Your goal
Reproduce the data exactly.

☆ ☆ ☆ ☆ ☆

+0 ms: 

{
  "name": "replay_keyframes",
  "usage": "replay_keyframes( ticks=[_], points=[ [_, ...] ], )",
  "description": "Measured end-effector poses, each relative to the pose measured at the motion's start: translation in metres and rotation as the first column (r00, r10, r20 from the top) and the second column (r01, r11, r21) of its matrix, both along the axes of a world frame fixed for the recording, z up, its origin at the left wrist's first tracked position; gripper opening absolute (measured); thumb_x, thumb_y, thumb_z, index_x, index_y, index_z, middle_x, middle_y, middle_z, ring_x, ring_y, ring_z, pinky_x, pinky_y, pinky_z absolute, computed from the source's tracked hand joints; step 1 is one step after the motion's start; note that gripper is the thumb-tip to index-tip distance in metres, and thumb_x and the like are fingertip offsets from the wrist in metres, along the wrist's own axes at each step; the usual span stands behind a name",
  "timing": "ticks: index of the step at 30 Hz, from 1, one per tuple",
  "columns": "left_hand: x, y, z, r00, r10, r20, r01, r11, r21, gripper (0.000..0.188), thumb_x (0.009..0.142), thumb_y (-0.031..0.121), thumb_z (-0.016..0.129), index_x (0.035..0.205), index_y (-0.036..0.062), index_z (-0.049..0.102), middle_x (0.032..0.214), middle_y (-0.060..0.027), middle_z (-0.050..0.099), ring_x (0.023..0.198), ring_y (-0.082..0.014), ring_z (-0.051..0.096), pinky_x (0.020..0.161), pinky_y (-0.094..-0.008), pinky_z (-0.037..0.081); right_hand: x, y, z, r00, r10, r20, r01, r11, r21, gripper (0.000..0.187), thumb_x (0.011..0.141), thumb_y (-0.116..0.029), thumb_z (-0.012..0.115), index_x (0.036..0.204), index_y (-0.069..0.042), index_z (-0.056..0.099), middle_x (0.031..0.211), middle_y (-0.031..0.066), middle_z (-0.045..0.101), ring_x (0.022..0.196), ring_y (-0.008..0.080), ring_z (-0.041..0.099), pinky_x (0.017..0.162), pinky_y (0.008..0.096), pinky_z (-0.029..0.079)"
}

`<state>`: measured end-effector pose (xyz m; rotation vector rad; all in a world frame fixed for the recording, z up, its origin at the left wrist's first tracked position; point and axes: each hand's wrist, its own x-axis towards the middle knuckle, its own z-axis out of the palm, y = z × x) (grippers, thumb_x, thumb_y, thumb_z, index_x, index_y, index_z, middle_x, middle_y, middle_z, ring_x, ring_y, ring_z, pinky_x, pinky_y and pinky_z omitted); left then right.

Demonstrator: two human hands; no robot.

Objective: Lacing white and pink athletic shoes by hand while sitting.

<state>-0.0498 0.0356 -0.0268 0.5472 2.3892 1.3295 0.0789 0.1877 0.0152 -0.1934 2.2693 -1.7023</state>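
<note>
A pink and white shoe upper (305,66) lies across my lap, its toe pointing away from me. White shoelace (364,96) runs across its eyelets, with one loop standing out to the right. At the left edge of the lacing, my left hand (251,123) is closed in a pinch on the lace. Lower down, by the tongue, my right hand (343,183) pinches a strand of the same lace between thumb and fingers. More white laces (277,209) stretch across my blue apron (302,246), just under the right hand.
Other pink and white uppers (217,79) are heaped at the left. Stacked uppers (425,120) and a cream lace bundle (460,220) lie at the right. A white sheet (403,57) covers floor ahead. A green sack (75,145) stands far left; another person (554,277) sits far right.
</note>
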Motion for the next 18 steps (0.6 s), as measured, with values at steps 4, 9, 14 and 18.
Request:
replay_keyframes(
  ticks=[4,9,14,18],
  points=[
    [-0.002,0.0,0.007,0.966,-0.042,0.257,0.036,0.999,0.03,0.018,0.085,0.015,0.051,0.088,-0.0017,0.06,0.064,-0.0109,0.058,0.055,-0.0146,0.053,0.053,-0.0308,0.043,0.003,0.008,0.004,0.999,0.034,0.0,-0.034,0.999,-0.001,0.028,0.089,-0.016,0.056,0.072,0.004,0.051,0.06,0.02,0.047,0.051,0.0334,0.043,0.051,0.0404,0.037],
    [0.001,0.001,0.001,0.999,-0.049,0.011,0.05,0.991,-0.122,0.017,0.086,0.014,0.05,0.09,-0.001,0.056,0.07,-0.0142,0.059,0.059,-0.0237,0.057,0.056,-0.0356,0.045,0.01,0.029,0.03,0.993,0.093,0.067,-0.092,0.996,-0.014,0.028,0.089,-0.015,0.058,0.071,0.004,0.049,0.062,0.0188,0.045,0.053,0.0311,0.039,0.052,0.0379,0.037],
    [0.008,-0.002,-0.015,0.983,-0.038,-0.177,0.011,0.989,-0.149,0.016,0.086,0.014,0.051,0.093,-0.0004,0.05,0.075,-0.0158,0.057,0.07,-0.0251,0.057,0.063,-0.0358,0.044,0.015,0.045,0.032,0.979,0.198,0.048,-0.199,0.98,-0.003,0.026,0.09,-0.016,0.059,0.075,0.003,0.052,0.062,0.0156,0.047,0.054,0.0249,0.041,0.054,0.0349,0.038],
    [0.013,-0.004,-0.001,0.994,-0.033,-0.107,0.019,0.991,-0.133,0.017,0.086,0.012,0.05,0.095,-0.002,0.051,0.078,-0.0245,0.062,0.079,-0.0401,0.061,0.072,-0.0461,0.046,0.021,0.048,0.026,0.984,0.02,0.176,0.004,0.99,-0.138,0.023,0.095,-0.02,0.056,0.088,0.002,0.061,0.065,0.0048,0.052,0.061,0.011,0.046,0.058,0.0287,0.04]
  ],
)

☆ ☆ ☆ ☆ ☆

Written response
+0 ms: 

{
  "name": "replay_keyframes",
  "usage": "replay_keyframes( ticks=[_], points=[ [_, ...] ], )",
  "description": "Measured end-effector poses, each relative to the pose measured at the motion's start: translation in metres and rotation as the first column (r00, r10, r20 from the top) and the second column (r01, r11, r21) of its matrix, both along the axes of a world frame fixed for the recording, z up, its origin at the left wrist's first tracked position; gripper opening absolute (measured); thumb_x, thumb_y, thumb_z, index_x, index_y, index_z, middle_x, middle_y, middle_z, ring_x, ring_y, ring_z, pinky_x, pinky_y, pinky_z absolute, computed from the source's tracked hand joints; step 1 is one step after the motion's start; note that gripper is the thumb-tip to index-tip distance in metres, and thumb_x and the like are fingertip offsets from the wrist in metres, along the wrist's own axes at each step; the usual span stands behind a name",
  "timing": "ticks: index of the step at 30 Hz, from 1, one per tuple",
  "columns": "left_hand: x, y, z, r00, r10, r20, r01, r11, r21, gripper (0.000..0.188), thumb_x (0.009..0.142), thumb_y (-0.031..0.121), thumb_z (-0.016..0.129), index_x (0.035..0.205), index_y (-0.036..0.062), index_z (-0.049..0.102), middle_x (0.032..0.214), middle_y (-0.060..0.027), middle_z (-0.050..0.099), ring_x (0.023..0.198), ring_y (-0.082..0.014), ring_z (-0.051..0.096), pinky_x (0.020..0.161), pinky_y (-0.094..-0.008), pinky_z (-0.037..0.081); right_hand: x, y, z, r00, r10, r20, r01, r11, r21, gripper (0.000..0.187), thumb_x (0.011..0.141), thumb_y (-0.116..0.029), thumb_z (-0.012..0.115), index_x (0.036..0.204), index_y (-0.069..0.042), index_z (-0.056..0.099), middle_x (0.031..0.211), middle_y (-0.031..0.066), middle_z (-0.045..0.101), ring_x (0.022..0.196), ring_y (-0.008..0.080), ring_z (-0.041..0.099), pinky_x (0.017..0.162), pinky_y (0.008..0.096), pinky_z (-0.029..0.079)"
}

`<state>`: measured end-effector pose (xyz m; rotation vector rad; all in a world frame fixed for the recording, z up, its origin at the left wrist's first tracked position; point and axes: each hand's wrist, its own x-axis towards the middle knuckle, its own z-axis out of the palm, y = z × x) (grippers, thumb_x, thumb_y, thumb_z, index_x, index_y, index_z, middle_x, middle_y, middle_z, ring_x, ring_y, ring_z, pinky_x, pinky_y and pinky_z omitted); left then right.

Demonstrator: two human hands; no robot.

Objective: Lacing white and pink athletic shoes by hand while sitting.

<state>-0.0498 0.0356 -0.0268 0.5472 2.3892 1.3295 0.0789 0.1877 0.0152 -0.1934 2.2693 -1.7023</state>
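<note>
A pink and white shoe upper (305,66) lies across my lap, its toe pointing away from me. White shoelace (364,96) runs across its eyelets, with one loop standing out to the right. At the left edge of the lacing, my left hand (251,123) is closed in a pinch on the lace. Lower down, by the tongue, my right hand (343,183) pinches a strand of the same lace between thumb and fingers. More white laces (277,209) stretch across my blue apron (302,246), just under the right hand.
Other pink and white uppers (217,79) are heaped at the left. Stacked uppers (425,120) and a cream lace bundle (460,220) lie at the right. A white sheet (403,57) covers floor ahead. A green sack (75,145) stands far left; another person (554,277) sits far right.
</note>
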Motion for the next 18 steps (0.6 s), as measured, with values at steps 4, 9, 14 and 18.
Request:
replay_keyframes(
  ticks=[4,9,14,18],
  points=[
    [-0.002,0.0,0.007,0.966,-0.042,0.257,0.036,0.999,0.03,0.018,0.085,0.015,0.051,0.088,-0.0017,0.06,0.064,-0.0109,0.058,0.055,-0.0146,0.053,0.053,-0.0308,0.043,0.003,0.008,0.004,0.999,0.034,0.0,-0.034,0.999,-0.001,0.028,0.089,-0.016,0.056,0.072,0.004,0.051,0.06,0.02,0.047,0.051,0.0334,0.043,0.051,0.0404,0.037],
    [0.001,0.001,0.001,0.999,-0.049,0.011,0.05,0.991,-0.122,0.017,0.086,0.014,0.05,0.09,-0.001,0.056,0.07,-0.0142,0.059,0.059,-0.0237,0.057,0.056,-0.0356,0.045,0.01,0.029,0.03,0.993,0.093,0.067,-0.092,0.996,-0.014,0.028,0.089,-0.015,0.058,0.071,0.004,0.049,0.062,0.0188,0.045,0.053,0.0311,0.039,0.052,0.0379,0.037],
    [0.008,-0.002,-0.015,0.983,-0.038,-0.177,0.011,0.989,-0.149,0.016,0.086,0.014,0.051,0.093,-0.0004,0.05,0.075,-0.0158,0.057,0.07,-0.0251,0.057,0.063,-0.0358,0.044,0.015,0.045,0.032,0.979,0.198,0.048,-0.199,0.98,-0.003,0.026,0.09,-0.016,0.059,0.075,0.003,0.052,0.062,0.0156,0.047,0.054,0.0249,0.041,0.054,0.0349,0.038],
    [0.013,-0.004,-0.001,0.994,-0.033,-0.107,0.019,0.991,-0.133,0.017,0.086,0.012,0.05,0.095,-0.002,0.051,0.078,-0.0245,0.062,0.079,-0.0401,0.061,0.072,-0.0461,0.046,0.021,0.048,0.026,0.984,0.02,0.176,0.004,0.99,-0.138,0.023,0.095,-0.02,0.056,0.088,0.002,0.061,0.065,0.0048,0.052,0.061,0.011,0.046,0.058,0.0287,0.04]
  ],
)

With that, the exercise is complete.